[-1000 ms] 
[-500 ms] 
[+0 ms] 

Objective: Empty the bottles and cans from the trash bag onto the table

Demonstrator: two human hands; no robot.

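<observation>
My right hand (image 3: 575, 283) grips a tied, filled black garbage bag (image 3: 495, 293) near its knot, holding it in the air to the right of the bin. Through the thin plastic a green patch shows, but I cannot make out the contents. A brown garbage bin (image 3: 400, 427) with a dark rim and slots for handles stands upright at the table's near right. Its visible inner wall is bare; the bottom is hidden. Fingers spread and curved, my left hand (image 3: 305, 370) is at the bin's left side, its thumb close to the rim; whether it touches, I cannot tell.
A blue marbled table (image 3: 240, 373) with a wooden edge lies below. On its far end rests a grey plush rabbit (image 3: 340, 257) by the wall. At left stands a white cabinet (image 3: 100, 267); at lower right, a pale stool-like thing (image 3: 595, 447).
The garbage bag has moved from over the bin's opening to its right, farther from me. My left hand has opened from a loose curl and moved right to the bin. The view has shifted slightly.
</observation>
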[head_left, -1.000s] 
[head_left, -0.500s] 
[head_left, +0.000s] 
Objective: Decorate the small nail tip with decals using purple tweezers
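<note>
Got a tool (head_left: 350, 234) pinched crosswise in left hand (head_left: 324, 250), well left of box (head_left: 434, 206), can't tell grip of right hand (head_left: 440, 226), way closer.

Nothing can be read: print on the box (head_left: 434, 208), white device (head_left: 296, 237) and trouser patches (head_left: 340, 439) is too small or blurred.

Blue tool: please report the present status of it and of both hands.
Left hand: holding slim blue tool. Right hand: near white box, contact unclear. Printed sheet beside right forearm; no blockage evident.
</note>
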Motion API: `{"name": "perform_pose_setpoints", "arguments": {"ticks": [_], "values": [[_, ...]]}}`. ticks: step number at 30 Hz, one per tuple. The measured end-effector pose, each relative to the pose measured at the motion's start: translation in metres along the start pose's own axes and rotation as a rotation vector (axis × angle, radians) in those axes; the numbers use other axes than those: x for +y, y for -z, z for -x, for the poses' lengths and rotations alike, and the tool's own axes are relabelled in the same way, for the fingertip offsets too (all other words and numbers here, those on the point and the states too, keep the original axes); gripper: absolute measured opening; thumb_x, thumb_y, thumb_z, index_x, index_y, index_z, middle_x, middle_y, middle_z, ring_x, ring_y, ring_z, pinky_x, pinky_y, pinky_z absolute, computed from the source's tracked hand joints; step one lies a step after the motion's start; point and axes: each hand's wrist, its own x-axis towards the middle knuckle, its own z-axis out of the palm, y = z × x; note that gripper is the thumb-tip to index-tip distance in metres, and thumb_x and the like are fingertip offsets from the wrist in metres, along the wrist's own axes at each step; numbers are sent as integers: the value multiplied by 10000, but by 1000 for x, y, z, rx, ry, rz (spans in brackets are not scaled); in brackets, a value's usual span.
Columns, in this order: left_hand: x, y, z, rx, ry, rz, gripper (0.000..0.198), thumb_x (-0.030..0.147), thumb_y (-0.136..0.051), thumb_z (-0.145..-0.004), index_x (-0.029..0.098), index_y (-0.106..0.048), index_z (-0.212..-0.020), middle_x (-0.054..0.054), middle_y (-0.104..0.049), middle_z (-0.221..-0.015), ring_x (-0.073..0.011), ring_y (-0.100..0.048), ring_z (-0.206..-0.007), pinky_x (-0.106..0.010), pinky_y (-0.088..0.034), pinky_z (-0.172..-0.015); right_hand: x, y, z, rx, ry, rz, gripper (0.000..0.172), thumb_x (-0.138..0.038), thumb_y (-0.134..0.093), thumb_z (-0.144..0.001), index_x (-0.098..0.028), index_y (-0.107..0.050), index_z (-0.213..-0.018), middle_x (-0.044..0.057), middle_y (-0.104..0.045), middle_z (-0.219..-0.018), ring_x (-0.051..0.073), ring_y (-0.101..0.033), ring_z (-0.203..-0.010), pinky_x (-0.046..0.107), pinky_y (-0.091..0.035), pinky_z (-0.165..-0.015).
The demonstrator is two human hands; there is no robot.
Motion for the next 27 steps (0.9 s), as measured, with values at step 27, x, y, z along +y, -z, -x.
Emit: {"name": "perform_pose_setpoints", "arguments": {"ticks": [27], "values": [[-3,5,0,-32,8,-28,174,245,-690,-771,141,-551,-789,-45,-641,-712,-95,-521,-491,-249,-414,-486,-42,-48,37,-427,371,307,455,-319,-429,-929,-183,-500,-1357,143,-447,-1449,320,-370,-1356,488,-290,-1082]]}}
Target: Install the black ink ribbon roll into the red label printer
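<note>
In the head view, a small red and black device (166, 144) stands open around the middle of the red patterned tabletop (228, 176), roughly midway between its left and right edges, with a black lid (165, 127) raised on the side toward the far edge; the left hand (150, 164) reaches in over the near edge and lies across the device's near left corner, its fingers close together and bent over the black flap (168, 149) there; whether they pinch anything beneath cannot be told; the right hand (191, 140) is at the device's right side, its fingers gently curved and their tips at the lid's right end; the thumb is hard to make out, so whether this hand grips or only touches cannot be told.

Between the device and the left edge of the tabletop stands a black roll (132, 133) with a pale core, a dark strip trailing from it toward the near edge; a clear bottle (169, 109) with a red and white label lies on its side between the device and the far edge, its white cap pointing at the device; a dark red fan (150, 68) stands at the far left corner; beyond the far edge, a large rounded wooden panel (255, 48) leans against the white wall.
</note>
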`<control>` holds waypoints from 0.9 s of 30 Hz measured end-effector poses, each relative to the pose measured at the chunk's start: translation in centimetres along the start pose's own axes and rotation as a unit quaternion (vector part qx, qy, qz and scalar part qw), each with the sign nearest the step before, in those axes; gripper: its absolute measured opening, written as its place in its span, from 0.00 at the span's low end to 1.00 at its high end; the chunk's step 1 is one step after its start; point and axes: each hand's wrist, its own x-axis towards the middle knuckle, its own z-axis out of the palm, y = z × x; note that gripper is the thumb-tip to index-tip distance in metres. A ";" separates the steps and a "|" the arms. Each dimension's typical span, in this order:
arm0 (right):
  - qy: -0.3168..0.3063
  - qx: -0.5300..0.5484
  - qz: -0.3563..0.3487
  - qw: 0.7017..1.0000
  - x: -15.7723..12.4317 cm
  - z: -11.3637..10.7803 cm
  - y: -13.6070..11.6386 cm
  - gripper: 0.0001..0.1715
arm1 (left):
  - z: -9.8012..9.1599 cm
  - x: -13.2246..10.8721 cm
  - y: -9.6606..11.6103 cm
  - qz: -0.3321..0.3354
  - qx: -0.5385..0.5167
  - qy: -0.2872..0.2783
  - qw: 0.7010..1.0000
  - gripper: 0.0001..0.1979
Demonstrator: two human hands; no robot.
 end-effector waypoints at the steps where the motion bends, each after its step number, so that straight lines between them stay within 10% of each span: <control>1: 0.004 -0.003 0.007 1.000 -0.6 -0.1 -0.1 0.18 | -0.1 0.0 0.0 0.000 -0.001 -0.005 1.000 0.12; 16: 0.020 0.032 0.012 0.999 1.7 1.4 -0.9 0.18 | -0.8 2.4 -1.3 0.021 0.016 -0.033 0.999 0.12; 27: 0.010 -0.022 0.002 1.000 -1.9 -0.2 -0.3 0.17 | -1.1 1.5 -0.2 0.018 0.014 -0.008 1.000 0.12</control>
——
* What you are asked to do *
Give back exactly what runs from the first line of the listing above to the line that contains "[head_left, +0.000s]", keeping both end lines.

* Solution to the exercise *
[-1000 ms] 
[-500 ms] 
[+0 ms] 

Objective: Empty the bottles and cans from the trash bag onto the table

Demonstrator: two human hands; no robot.

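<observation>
My right hand (image 3: 575, 283) grips a tied, filled black garbage bag (image 3: 495, 293) near its knot, holding it in the air to the right of the bin. Through the thin plastic a green patch shows, but I cannot make out the contents. A brown garbage bin (image 3: 400, 427) with a dark rim and slots for handles stands upright at the table's near right. Its visible inner wall is bare; the bottom is hidden. Fingers spread and curved, my left hand (image 3: 305, 370) is at the bin's left side, its thumb close to the rim; whether it touches, I cannot tell.
A blue marbled table (image 3: 240, 373) with a wooden edge lies below. On its far end rests a grey plush rabbit (image 3: 340, 257) by the wall. At left stands a white cabinet (image 3: 100, 267); at lower right, a pale stool-like thing (image 3: 595, 447).
The garbage bag has moved from over the bin's opening to its right, farther from me. My left hand has opened from a loose curl and moved right to the bin. The view has shifted slightly.
</observation>
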[head_left, -1.000s] 
[head_left, -0.500s] 
[head_left, +0.000s] 

This answer is complete as written.